I know that y’all are going to heave enormous sighs and claim that I couldn’t possibly have had ALL OF THAT go on in JUST ONE DREAM last night, but I promise you that every word is true.  It was full-color feature film with surround sound; all I was missing was a bag of popcorn.

(I’d like to see a psychologist tackle the interpretation of that one.  Where’s Daniel, when you need him?)

And that, people, is why you shouldn’t eat cheeseburgers from fast food restaurants while you’re driving in snow flurries.

And you probably shouldn’t take a Zyrtec before bedtime, either.

Although… the tickle in my throat feels MUCH BETTER this morning, and my stomach ache is completely gone.  I am, in fact, feeling rather good today.

It’s probably due to all the exercise I got last night, walking and dragging strollers and carrying second graders.

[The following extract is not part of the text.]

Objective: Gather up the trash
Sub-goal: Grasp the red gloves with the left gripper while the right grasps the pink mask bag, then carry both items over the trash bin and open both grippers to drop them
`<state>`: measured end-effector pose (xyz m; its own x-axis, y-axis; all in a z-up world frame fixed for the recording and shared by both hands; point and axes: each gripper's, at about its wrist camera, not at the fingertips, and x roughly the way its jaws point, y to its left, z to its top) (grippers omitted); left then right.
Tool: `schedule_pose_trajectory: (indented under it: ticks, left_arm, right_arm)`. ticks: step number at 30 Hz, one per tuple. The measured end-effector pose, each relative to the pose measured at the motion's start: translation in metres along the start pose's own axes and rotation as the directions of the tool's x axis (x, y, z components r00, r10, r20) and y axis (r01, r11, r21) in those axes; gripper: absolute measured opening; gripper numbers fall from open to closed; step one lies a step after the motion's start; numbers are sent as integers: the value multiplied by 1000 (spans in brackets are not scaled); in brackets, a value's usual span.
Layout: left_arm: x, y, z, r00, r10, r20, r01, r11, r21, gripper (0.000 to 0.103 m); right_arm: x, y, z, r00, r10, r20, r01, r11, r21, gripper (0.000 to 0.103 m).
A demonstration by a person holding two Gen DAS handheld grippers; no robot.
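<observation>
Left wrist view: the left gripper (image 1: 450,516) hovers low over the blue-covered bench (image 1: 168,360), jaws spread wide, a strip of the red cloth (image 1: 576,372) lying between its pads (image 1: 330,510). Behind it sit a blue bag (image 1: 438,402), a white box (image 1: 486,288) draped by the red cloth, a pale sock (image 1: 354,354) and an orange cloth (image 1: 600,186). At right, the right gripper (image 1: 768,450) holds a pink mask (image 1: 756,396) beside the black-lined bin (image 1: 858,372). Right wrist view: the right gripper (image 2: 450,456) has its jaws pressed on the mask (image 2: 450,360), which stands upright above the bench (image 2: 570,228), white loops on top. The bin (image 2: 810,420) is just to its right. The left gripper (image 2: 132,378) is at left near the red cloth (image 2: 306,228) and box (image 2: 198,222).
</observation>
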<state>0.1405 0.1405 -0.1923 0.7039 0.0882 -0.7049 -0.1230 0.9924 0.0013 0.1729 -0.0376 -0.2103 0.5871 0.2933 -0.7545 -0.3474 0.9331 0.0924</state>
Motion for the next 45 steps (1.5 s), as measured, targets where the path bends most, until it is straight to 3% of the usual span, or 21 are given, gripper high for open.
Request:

Y’all have a merry Tuesday evening.

4 thoughts on “I Had A Dream…

  1. I just sat here belly laughing over that dream. And also, further proof that we should be fast friends because I have mighty strange dreams as well.

  2. How animals eat their food caused quite a bit of laughter in this house… But I must say your dream had me giggling outloud and wiping tears from my eyes.

  3. I laughed so hard, now I have the hiccups!! So there’s only one thing to do…I’m off for some Zyrtec, then I’ll stop for a small cheeseburger!